--- THE DATA Enclosed Below ---

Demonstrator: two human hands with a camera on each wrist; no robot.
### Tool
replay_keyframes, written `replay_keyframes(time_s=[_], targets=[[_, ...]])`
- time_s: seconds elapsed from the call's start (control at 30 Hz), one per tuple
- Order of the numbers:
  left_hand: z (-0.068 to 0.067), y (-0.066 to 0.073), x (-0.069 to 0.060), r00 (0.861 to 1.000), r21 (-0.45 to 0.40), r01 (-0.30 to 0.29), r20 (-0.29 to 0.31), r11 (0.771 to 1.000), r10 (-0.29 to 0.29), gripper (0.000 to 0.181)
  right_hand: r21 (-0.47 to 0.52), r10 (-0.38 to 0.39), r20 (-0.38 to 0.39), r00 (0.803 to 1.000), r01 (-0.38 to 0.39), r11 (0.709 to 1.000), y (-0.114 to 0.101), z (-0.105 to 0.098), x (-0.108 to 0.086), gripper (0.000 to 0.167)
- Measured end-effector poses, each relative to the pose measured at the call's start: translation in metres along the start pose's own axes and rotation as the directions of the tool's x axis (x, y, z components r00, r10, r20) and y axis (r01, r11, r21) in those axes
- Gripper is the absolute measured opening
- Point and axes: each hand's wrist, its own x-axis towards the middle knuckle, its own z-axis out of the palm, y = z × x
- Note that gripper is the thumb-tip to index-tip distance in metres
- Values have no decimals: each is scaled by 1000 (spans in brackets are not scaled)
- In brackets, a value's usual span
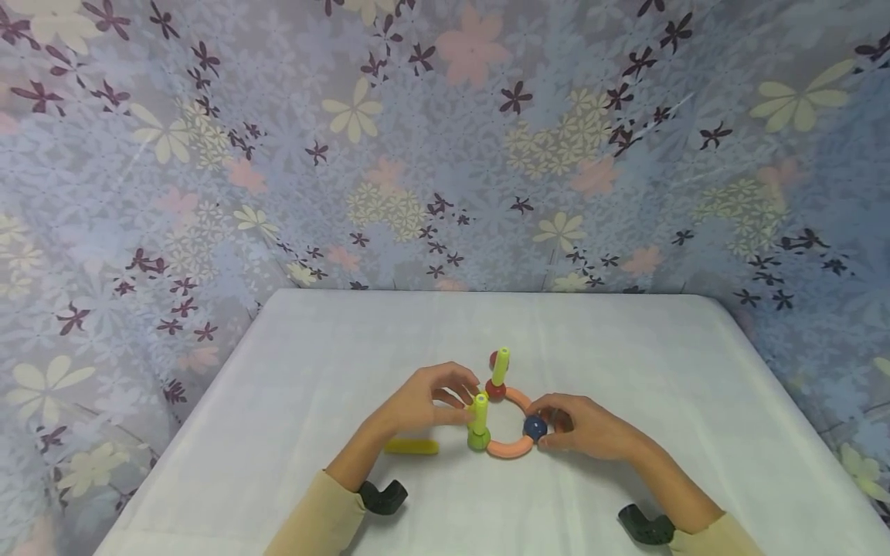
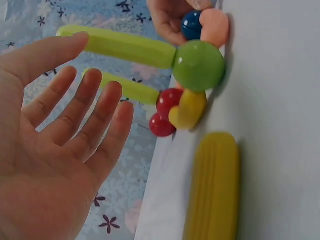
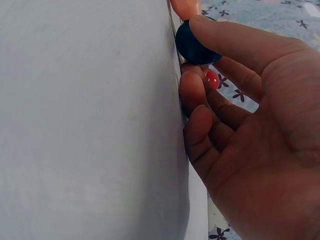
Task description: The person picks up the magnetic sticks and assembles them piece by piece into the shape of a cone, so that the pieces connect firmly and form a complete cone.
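A ring of orange curved pieces (image 1: 510, 449) and coloured balls lies on the table. My right hand (image 1: 591, 428) pinches the blue ball (image 1: 535, 427) at the ring's right side between thumb and fingertip. Across from it, my left hand (image 1: 420, 401) is beside an upright light green rod (image 1: 480, 415), which stands on a green ball (image 1: 478, 440). In the left wrist view the thumb (image 2: 75, 45) touches or overlaps that rod's top end, while the other fingers are loosely spread and apart from it. Behind, a second light green rod (image 1: 501, 366) rises from a red ball (image 1: 496, 391).
A yellow bar (image 1: 412, 447) lies left of the ring, below my left hand. One more red ball (image 1: 494, 360) shows behind the far rod. A yellow curved piece (image 2: 192, 110) joins the ring beside the green ball. The white table (image 1: 334, 332) meets a flowered cloth behind it.
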Motion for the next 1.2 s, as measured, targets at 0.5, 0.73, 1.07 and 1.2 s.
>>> replay_keyframes(time_s=[0.5,0.73,1.07,1.2], targets=[[-33,-23,-41,996,165,90,-14,982,-89,36,-8,1,-10,1000,-1,1000,0,3,4,45],[-35,-40,-48,989,158,137,26,978,-143,35,3,11,-41,999,-11,1000,-9,10,6,41],[-30,-47,-54,976,188,152,128,970,-177,42,31,48,-10,999,-48,998,-16,15,7,37],[-30,-46,-53,974,226,157,127,961,-189,40,44,38,-10,999,-37,998,-15,16,8,38]])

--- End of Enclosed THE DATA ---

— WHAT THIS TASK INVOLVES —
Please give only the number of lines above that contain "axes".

— RESPONSE TO THIS EXERCISE —
2